**WORK INSTRUCTIONS**
Find the line with "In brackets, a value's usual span" in the entries below, then reproduce it and every line after it down to and including the line with "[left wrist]", exactly.
======== RECORDS TO USE ========
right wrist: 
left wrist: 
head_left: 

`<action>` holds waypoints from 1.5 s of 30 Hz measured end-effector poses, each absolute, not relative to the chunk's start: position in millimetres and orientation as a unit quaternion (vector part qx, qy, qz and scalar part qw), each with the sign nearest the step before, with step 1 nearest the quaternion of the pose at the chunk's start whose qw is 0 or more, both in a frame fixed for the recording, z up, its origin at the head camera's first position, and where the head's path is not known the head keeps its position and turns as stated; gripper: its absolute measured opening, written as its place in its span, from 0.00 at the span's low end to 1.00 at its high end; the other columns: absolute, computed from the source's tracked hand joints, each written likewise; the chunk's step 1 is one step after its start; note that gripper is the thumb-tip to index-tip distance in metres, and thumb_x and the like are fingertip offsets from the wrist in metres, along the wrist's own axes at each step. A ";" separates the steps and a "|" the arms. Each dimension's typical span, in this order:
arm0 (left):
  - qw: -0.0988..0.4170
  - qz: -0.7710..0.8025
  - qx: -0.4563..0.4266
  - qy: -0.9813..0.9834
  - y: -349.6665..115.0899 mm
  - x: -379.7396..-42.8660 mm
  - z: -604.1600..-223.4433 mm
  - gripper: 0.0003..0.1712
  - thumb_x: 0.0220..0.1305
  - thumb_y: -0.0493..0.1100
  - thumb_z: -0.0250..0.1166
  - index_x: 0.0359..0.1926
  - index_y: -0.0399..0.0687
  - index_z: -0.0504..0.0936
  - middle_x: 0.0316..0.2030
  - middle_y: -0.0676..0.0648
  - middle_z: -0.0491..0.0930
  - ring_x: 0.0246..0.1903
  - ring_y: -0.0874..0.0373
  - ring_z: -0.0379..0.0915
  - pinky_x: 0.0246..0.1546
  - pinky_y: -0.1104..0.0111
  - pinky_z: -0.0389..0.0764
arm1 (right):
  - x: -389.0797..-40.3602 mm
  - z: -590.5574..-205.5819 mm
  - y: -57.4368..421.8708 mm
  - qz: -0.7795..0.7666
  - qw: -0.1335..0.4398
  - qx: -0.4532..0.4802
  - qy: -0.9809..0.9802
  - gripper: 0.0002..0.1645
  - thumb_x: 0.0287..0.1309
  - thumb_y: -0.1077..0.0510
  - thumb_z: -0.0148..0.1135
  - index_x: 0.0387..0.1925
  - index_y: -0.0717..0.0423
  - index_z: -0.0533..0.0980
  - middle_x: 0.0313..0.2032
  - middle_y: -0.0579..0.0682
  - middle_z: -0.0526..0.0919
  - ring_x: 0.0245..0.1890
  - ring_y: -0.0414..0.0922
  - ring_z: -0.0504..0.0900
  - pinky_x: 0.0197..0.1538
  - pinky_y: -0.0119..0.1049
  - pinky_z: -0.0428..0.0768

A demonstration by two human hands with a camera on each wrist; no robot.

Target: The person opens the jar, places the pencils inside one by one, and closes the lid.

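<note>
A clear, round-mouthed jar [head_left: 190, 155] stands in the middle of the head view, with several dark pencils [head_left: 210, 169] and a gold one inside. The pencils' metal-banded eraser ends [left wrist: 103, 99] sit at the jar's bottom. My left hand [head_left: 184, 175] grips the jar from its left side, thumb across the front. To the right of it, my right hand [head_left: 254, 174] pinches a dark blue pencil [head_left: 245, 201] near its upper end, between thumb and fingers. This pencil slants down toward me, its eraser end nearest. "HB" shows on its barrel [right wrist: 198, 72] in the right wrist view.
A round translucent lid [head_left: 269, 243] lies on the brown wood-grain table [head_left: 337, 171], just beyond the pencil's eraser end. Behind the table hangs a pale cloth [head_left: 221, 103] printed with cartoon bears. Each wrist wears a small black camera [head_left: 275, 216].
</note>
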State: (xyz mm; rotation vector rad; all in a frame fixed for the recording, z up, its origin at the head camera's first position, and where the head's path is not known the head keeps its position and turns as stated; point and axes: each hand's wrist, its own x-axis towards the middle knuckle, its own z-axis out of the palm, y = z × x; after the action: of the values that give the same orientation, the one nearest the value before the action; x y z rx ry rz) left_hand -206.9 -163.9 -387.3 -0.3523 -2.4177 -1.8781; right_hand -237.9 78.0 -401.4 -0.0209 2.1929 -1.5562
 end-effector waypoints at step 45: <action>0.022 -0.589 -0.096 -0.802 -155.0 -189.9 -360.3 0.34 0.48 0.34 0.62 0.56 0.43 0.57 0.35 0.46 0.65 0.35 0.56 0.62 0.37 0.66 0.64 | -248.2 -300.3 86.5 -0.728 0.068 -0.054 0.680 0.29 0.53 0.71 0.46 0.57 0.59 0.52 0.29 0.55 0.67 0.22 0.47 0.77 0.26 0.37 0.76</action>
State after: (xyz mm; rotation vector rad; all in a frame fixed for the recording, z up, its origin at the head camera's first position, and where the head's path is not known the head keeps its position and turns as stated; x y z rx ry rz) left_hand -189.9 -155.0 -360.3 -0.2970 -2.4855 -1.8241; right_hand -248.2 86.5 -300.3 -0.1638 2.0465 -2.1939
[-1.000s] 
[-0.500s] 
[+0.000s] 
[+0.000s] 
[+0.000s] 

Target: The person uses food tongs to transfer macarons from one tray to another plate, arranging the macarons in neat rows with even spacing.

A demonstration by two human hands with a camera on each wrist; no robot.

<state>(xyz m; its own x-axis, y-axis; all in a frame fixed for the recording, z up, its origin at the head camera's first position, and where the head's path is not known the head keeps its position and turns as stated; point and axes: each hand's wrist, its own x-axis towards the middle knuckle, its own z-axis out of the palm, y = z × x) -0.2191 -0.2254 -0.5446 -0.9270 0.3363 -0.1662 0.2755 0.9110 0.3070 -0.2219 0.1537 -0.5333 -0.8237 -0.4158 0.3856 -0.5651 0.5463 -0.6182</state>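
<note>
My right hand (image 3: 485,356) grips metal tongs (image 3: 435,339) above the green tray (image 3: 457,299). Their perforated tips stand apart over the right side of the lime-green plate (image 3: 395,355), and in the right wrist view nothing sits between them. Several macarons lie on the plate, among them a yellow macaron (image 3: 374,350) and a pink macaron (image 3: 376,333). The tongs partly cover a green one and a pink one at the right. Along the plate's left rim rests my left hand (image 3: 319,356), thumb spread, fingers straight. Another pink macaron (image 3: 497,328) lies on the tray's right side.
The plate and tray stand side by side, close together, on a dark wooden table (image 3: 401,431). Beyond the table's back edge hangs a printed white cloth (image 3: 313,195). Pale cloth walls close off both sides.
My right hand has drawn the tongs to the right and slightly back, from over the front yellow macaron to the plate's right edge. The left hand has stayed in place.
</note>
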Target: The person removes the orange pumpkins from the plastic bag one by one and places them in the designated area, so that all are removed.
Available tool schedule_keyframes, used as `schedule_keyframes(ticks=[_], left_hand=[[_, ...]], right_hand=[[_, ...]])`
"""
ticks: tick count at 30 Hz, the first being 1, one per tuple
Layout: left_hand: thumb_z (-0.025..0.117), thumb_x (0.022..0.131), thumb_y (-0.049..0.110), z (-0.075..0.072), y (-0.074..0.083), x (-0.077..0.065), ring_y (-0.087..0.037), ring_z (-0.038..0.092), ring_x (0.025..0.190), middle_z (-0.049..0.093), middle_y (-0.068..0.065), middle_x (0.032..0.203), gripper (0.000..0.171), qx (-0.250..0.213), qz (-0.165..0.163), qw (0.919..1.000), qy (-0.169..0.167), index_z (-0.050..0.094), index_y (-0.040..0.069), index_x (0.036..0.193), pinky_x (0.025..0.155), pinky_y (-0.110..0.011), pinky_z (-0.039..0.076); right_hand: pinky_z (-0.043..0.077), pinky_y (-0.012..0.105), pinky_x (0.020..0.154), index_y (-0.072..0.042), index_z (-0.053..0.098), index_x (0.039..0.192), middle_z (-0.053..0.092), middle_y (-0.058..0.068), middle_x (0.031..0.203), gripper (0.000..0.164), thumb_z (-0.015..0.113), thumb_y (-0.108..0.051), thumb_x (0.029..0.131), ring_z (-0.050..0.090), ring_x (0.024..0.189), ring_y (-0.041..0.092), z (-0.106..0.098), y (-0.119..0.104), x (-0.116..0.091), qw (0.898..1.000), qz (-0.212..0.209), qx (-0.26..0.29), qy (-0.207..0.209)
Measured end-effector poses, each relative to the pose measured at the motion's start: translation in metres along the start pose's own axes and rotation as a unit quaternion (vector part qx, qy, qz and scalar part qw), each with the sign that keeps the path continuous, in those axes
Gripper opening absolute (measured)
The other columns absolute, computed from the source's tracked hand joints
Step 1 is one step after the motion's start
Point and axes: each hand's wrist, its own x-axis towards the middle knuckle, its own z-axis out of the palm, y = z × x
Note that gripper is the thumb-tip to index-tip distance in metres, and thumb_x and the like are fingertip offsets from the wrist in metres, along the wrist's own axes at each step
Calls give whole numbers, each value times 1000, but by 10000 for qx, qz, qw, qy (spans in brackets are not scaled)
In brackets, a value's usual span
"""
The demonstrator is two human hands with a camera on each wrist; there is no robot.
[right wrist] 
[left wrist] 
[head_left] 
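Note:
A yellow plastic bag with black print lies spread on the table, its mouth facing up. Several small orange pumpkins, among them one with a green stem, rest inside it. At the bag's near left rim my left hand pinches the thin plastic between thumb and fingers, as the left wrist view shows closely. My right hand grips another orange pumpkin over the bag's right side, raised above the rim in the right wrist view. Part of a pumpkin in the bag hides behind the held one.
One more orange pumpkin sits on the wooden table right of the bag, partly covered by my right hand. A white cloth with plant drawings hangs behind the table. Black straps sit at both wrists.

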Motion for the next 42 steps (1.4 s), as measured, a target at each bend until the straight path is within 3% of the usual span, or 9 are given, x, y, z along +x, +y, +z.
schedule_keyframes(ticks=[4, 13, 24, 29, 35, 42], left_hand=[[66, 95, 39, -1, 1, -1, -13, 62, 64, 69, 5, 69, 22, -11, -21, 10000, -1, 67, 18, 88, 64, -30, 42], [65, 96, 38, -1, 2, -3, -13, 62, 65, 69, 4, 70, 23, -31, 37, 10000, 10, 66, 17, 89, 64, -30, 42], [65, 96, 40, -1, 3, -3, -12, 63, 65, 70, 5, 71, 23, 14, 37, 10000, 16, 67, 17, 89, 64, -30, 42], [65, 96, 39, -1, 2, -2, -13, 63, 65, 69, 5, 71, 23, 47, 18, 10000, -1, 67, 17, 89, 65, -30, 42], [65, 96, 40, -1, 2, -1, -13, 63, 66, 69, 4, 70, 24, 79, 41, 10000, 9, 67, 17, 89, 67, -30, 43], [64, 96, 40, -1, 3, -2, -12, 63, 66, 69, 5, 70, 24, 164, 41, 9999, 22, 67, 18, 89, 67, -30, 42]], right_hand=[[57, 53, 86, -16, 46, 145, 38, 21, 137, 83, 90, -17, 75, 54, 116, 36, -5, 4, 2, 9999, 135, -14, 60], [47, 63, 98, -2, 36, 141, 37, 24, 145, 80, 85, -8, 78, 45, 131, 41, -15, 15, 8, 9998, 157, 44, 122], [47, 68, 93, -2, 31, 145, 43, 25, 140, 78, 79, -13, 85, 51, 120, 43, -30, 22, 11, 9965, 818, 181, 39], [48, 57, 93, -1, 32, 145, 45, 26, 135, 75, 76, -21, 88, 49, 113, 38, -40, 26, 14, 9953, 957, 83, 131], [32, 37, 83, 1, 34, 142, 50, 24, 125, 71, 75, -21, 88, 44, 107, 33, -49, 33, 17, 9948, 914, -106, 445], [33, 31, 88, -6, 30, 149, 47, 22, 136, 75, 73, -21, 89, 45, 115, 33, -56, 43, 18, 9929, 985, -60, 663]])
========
**EXERCISE RESPONSE**
In brackets, a value's usual span
"""
The demonstrator is two human hands with a camera on each wrist; there is no robot.
[right wrist] 
[left wrist] 

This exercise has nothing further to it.